A woman named Vanessa told the 3AW programme her boyfriend had confronted the passenger as he tried to enter the cockpit.

“He was the one who first confronted him when an air hostess was getting scared of this guy and that's when the guy said 'I'm going to blow up this plane',” she said.

Passengers told relatives they helped the crew "tie the man down" as the plane returned to Melbourne.

Photos posted online by those on board showed the man lying face-down in plastic cuffs, being restrained by passengers and staff.

Armed officers wearing body armour later entered the cabin.

Malaysia Airlines stressed that the aircraft was not "hijacked" at any point, adding that passengers had been safely disembarked.
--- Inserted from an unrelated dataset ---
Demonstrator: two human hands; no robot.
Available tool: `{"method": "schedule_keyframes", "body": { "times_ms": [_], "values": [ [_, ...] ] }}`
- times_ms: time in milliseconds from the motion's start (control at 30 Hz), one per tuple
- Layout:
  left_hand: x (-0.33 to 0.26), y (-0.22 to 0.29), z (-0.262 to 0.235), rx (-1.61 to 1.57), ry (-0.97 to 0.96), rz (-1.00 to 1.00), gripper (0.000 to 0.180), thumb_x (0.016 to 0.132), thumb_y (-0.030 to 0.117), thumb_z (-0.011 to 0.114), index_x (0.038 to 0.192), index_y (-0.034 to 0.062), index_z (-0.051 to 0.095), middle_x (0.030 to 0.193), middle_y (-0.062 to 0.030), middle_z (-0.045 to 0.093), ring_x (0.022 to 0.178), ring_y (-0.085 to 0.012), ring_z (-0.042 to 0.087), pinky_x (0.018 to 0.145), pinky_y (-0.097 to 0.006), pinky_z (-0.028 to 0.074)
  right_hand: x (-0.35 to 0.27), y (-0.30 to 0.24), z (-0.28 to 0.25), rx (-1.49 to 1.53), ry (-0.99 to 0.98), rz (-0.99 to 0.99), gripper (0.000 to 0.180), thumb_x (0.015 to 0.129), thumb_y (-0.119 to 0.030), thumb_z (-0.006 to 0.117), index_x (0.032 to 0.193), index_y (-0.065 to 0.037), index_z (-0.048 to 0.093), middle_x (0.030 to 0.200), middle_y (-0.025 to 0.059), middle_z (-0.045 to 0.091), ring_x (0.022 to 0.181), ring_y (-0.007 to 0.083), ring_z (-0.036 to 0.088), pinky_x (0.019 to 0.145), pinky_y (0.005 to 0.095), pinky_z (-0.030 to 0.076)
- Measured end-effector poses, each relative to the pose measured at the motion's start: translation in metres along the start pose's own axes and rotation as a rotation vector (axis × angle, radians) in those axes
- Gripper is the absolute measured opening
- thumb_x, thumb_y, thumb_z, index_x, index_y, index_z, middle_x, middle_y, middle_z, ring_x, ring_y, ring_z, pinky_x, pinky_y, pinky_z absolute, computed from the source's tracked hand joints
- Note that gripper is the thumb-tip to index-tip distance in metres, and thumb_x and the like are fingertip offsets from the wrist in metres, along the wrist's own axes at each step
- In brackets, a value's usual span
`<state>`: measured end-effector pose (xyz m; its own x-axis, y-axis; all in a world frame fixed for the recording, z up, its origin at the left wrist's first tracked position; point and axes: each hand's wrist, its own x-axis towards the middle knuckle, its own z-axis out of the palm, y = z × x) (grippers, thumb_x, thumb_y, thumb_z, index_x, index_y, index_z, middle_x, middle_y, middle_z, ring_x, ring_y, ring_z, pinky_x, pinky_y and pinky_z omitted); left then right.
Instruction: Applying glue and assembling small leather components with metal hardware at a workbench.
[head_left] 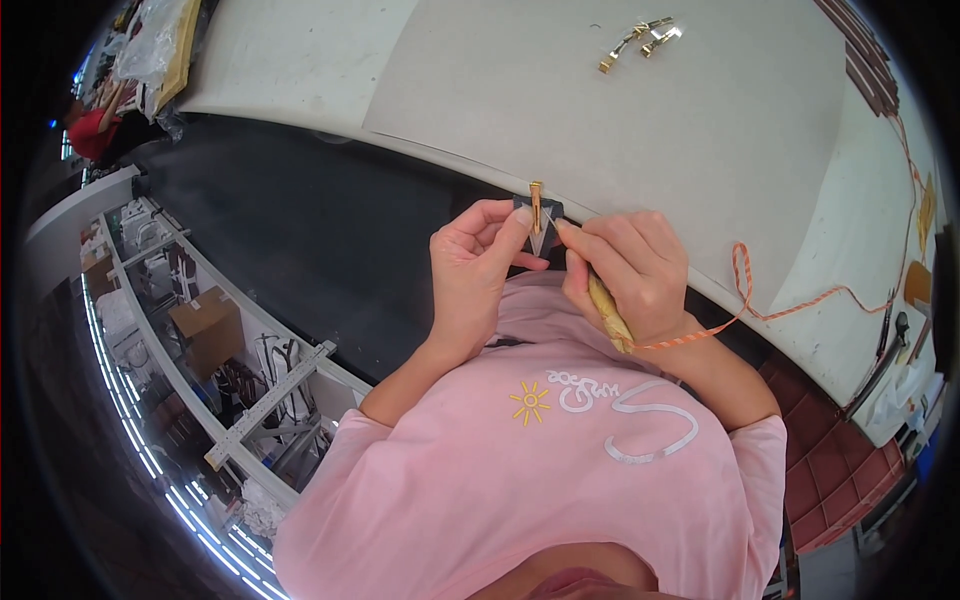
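Both hands meet at the near edge of the white table point(700, 120), close to my chest. My left hand point(475, 265) pinches a small dark piece with a gold metal clip point(537, 208) sticking up from it. My right hand point(630, 270) touches the same piece with its fingertips and grips a yellowish tool point(610, 312) in its palm. An orange cord point(760, 305) trails from my right hand over the table edge to the right.
Several gold metal clips point(640, 40) lie far out on a large grey sheet point(600, 100). Brown parts point(865, 65) and tools point(885, 355) sit along the table's right edge. Left of me is a dark floor with shelving point(200, 340); a person in red point(92, 130) is at the far left.
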<state>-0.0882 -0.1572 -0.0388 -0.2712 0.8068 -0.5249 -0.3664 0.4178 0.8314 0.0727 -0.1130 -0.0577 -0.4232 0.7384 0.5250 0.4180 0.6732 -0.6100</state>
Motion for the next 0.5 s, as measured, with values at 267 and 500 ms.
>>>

"Safety and security are of the utmost priority to Malaysia Airlines," it added. "The airline wishes to apologise for the inconvenience caused.

"Affected passengers will be accommodated at hotels and will be offered a seat on the next available flight or on other carriers."

The Australian Federal Police confirmed officers had responded to the incident, which left the airport on temporary "lockdown".

All departing and arriving flights were suspended as security operations continued, but operations have resumed.

Malaysia Airlines has been hit by two major disasters, including the loss of MH370 in March 2014, in circumstances that remain unclear, and the shooting down of MH17 over Ukraine months later.

More than 520 people died in the combined disasters, which put the airline at risk of collapse.